I don't think I am alone when I say I hate ironing. In fact it was a major discussion topic in the hairdressers the other day...especially when next door to it there were two people running an ironing business. It's not that long ago (yes, when I was a child) when washing and ironing took most of two days.
Monday was wash day in our home, and in my grandmother's next door. We managed with a twin tub, connected to the sink, whilst my grandmother still used a boiler in which she put all her 'whites' and would fish them out with wooden tongs after she had finished. The smell was magical. She would relay tales of mangles and wash boards....with the task taking even longer. Then Tuesday would be ironing day, and the weeks would go on with the same routine.
I think ironing for me becomes such a chore because I am less disciplined when it comes to washing. Stick it in the washing machine when I have time, pull it out to dry and then leave it to be ironed. So, of course, those clothes that I need to wear get an iron and others don't. Which means taking a deep breath every so often and getting the whole job done at once.

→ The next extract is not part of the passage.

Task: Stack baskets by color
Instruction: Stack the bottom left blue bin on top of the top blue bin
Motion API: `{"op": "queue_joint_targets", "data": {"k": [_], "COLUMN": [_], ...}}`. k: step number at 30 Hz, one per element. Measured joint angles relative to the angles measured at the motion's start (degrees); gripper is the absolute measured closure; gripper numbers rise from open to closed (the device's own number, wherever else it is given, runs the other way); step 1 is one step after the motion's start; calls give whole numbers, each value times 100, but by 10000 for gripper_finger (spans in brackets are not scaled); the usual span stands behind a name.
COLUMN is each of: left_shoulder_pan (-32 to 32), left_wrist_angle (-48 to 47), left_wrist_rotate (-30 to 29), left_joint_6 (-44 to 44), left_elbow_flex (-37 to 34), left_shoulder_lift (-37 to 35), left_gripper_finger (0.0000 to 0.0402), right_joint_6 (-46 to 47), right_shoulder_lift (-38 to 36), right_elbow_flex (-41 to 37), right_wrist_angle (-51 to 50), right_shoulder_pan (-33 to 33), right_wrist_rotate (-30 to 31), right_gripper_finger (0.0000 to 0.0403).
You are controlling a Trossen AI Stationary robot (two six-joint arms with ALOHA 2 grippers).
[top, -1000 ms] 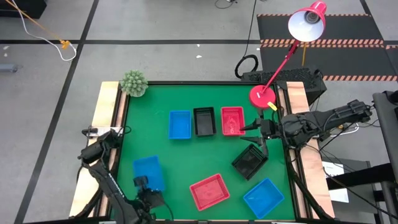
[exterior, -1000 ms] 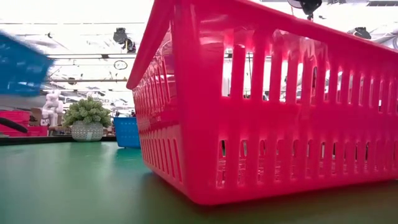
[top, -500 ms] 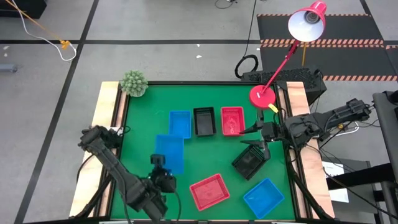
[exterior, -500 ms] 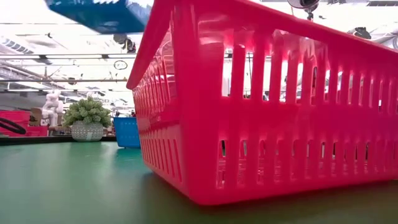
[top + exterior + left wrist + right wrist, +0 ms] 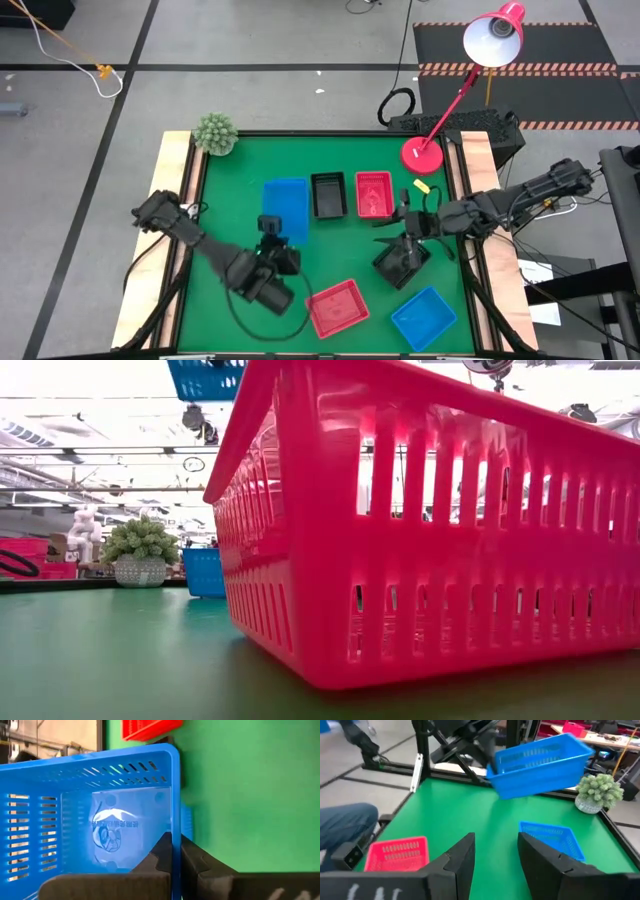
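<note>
Table surface [image 5: 330, 265]: green. Carried basket [image 5: 540, 762]: blue, slotted mesh walls. Row at the back: blue basket [image 5: 552, 839], black basket [image 5: 327, 194], red basket [image 5: 373, 193]. Nearer the front: red basket [image 5: 337, 307], blue basket [image 5: 424, 318], black basket [image 5: 400, 258], its mesh hard to make out. Lamp [image 5: 494, 34]: red. Plant [image 5: 214, 133]: pale green. Arms and fingers [image 5: 460, 855]: dark.

text: none legible | blue basket [image 5: 100, 820] floor: moulded mark with faint characters, too blurred to read | elsewhere: no labels or numbers
</note>
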Motion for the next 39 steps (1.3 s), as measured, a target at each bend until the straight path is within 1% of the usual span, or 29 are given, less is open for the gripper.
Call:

Ironing doesn't exist in many parts of the world! But nor does the ability to wash like we do. Clothes are worn for longer, washing consists of rinsing garments in the river, or under a tap. Water borne diseases can be carried and passed on, through drinking water, or washing clothes in effluent. Almost half the people in developing countries lack inadequate sanitation. As I tackle my ironing this week I will think of these people and the risks they take to wear clean clothes. An hour spent at the ironing board is nothing compared to the effort others have to put in.